During the last three years, both private-sector firms and public-sector agencies increasingly have resorted to furloughs (temporary layoffs), pay cuts, salary freezes, and decreased bonuses to navigate the recession (see Figure 1). According to respondents, those actions intensified during the last 12 months compared with similar surveys in 2010 and 2009. Note that although fewer public-sector civil engineers reported pay cuts — 11 percent, compared with 23 percent of private-sector respondents — significantly more public-sector employees said their organizations instituted salary freezes. This has been the most common response in both the public and private sectors, affecting almost two-thirds of private-sector firms and 88 percent of public-sector organizations during the last year, according to respondents.
Nevertheless, a majority of architecture, engineering, and planning firm principals are optimistic that business will pick up this year, according to ZweigWhite’s 2011 Principals, Partners & Owners Survey. Eleven percent of the respondents stated that business will be much better in 2011, and 57 percent said they believe it will be somewhat better.
According to the CE News Salary Survey, 55 percent of private-sector civil engineers received raises during the last year — generally between 3 percent and 4 percent — while 34 percent of public-sector civil engineers said that their salaries increased, generally by 2 percent to 2.8 percent. Last year, 37 percent of private-sector respondents and 43 percent of public-sector respondents reported raises.
Considering the large proportion of respondents who also reported salary freezes during the last year, it is likely that many of the raises were given more recently (first half of 2011) as business improved.

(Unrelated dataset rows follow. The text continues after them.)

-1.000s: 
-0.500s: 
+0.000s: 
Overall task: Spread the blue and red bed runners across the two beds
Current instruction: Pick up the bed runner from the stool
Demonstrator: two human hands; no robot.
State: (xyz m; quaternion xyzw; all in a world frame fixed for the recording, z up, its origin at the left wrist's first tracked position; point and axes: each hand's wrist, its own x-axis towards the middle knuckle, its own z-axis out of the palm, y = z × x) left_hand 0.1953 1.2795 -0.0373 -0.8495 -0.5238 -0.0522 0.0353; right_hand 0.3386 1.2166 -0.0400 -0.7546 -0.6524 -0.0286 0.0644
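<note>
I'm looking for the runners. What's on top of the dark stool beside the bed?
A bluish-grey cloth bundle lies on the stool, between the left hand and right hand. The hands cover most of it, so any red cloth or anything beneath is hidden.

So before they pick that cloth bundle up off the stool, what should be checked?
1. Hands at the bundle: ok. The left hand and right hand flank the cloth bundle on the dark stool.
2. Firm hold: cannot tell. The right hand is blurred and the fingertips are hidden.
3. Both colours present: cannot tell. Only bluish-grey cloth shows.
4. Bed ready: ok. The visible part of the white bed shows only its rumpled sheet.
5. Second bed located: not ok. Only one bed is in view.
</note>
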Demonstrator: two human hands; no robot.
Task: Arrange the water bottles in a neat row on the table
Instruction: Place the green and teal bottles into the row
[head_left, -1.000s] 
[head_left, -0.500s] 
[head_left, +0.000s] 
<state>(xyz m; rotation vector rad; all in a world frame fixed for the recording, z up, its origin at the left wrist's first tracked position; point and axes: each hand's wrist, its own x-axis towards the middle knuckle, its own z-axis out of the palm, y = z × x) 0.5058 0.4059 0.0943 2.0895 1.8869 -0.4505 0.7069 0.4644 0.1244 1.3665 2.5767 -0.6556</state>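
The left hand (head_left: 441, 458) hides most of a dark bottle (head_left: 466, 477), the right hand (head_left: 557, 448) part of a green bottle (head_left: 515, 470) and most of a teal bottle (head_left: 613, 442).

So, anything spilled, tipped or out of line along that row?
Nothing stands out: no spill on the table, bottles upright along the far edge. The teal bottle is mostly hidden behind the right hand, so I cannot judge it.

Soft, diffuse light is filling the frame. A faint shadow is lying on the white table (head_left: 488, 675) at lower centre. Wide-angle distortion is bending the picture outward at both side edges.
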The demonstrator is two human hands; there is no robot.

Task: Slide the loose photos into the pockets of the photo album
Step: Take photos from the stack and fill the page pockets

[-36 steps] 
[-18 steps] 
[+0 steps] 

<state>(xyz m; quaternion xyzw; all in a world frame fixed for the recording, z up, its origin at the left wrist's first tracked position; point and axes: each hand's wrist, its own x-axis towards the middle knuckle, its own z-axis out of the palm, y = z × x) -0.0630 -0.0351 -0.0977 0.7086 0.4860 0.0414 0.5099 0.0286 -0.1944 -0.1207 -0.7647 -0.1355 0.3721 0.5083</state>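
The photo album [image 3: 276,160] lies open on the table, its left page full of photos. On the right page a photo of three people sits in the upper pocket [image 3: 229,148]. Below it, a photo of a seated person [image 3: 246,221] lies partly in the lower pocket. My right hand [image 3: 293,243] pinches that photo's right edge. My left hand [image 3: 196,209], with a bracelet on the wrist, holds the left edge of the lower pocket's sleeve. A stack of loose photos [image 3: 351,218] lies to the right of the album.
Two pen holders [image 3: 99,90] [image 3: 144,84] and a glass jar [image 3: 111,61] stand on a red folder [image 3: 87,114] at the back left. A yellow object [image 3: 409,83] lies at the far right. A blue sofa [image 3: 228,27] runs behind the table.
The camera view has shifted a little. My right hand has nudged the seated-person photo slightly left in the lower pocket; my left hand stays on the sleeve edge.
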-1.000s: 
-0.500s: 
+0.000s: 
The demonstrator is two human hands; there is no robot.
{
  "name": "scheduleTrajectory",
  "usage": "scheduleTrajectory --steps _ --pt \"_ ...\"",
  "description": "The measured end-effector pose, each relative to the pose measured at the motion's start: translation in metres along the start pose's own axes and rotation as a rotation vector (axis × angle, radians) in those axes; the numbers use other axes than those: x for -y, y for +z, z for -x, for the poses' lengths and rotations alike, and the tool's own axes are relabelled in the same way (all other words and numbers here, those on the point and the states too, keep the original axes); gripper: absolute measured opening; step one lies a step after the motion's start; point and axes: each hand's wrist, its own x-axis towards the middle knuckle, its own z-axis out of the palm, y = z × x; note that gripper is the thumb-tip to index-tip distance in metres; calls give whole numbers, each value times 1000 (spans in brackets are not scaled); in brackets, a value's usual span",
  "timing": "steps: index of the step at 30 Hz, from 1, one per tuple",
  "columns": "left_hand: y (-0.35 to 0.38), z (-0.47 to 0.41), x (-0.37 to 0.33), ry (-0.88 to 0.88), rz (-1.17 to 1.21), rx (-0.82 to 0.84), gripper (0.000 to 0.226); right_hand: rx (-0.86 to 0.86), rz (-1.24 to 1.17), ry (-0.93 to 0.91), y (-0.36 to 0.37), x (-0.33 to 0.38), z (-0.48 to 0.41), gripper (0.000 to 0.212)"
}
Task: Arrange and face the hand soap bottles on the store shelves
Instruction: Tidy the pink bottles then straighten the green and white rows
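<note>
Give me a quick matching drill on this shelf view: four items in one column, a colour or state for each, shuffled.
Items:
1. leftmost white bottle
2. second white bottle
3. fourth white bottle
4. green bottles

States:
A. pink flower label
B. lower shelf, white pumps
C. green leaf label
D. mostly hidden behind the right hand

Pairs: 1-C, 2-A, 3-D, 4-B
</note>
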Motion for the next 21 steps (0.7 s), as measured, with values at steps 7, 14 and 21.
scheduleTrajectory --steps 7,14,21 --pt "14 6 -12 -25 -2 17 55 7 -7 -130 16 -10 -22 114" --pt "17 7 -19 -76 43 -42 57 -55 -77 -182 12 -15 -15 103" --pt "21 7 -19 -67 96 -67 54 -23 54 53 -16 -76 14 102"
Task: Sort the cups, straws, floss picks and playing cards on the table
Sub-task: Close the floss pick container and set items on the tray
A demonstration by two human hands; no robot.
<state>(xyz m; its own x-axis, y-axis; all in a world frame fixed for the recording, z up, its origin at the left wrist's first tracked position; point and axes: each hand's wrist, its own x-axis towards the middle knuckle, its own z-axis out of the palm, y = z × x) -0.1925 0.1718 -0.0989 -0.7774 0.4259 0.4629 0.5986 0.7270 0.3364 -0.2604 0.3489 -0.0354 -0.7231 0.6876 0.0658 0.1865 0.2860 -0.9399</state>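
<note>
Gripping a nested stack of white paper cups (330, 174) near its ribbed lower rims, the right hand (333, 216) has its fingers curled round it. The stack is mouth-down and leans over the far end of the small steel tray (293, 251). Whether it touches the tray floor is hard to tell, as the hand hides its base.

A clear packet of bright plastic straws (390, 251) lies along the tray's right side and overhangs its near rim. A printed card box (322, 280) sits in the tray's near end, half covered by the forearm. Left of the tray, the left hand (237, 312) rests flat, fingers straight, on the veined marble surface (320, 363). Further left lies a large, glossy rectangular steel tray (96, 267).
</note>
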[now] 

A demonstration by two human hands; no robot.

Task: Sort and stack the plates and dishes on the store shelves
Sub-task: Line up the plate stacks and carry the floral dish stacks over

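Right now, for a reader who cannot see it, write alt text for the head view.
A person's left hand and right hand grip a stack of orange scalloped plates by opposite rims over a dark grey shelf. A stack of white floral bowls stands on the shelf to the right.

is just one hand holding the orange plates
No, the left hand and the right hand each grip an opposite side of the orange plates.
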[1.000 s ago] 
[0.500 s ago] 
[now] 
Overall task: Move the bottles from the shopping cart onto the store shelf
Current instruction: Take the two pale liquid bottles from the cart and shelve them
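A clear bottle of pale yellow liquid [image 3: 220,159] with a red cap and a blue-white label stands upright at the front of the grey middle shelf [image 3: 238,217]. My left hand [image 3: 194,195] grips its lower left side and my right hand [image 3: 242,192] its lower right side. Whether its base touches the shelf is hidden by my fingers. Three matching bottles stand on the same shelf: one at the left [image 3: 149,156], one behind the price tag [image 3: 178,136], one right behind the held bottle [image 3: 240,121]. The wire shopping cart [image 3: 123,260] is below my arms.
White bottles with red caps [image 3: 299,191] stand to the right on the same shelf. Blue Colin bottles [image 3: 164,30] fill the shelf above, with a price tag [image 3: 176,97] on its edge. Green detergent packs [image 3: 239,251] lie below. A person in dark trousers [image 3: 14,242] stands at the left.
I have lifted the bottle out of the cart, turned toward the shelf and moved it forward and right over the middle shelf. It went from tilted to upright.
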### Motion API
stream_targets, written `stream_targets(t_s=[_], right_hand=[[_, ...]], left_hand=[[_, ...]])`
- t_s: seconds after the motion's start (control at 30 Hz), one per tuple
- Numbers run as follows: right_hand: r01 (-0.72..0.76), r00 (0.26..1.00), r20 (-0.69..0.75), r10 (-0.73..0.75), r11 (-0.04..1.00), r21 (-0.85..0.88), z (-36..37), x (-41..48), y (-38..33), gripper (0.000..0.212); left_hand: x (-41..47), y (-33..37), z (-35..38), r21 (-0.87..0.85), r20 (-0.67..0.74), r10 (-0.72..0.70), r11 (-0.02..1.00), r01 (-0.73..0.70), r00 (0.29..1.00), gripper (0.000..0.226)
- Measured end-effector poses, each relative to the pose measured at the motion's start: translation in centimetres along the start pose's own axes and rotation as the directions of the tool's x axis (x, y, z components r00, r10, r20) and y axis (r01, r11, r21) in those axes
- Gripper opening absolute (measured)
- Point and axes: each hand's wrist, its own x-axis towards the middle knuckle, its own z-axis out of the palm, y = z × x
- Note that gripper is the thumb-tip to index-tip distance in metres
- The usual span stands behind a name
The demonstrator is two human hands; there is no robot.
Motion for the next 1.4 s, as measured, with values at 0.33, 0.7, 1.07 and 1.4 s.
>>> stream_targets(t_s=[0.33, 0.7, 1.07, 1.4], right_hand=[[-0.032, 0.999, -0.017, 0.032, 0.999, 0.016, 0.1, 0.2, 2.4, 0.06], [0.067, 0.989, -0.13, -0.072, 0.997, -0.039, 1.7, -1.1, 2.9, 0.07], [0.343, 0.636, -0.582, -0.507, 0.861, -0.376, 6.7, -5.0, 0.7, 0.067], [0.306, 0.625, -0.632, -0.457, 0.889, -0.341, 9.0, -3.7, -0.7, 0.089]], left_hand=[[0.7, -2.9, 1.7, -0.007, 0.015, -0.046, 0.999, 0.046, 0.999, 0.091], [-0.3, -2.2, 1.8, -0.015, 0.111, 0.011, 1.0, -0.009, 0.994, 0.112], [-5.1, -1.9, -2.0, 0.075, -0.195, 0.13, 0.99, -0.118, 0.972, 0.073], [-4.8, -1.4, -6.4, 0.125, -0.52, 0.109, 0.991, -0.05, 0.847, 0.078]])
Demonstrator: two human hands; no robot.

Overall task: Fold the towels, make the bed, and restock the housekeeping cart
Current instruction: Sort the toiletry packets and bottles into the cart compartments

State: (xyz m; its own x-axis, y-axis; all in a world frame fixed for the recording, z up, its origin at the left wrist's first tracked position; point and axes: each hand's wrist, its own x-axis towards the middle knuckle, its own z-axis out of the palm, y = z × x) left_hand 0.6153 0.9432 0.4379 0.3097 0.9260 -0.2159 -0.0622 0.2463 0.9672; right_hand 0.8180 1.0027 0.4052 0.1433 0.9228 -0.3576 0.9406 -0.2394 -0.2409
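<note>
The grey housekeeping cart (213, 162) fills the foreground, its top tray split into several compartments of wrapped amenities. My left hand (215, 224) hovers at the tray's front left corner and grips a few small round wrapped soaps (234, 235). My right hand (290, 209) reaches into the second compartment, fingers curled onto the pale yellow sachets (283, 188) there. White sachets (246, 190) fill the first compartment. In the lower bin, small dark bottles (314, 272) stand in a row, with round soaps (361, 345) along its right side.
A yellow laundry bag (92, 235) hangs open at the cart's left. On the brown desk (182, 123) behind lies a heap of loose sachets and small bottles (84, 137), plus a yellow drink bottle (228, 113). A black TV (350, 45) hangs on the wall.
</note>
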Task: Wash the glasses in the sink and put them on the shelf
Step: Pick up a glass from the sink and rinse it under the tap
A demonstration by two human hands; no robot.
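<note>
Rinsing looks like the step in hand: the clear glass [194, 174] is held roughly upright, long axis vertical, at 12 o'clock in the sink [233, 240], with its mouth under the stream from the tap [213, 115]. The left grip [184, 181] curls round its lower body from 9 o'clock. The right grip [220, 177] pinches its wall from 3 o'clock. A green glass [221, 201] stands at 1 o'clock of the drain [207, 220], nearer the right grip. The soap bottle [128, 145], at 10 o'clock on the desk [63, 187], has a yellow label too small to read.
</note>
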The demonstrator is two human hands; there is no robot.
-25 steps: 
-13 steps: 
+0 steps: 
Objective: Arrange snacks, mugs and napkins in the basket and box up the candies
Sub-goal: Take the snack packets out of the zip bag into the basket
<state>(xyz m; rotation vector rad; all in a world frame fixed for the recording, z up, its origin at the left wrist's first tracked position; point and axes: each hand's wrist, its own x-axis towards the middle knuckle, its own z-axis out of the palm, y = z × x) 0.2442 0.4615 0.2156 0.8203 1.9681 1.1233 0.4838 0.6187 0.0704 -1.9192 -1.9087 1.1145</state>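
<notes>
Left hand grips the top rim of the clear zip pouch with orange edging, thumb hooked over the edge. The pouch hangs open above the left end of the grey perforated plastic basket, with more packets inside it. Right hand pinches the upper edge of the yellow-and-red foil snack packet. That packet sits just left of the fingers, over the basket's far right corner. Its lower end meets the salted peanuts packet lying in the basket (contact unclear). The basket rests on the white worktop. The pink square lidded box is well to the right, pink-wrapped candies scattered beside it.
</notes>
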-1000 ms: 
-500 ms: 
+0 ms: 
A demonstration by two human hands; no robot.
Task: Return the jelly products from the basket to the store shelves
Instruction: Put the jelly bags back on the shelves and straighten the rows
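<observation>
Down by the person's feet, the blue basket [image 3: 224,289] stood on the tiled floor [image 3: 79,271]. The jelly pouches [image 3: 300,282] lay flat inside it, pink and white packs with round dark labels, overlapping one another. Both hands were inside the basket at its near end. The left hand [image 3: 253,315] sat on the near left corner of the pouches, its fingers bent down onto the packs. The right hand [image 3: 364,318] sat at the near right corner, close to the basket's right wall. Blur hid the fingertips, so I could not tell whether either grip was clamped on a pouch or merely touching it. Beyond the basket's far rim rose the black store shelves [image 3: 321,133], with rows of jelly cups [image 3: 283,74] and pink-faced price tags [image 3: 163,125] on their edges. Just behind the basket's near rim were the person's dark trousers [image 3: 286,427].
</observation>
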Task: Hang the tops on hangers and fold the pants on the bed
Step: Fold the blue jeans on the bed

Of course, promotions offer another route to higher pay. The recession made those steps up the ladder less likely, but some recovery is evident in this area as well. In 2009, 16 percent of respondents said that they were promoted during the previous year; 8 percent of respondents reported promotions in last year’s survey; and an improved 11 percent of respondents this year said that they were promoted.
Self-employed civil engineers continue facing difficult markets. Median income for this group declined 9 percent to $69,000, after dropping from $100,000 in the 2009 survey to $76,000 in the 2010 survey. Looking ahead, only 17 percent of self-employed respondents expect decreased income in 2011; 42 percent expect an increase in income; and 29 percent expect their income to remain the same.
After several difficult years for civil engineers, the current survey provides some early signs of recovery. Many jobs in the industry have been lost and may be slow to reappear, but data suggest that salaries for civil engineers have at least stabilized at many private firms and public agencies and have begun growing modestly at others.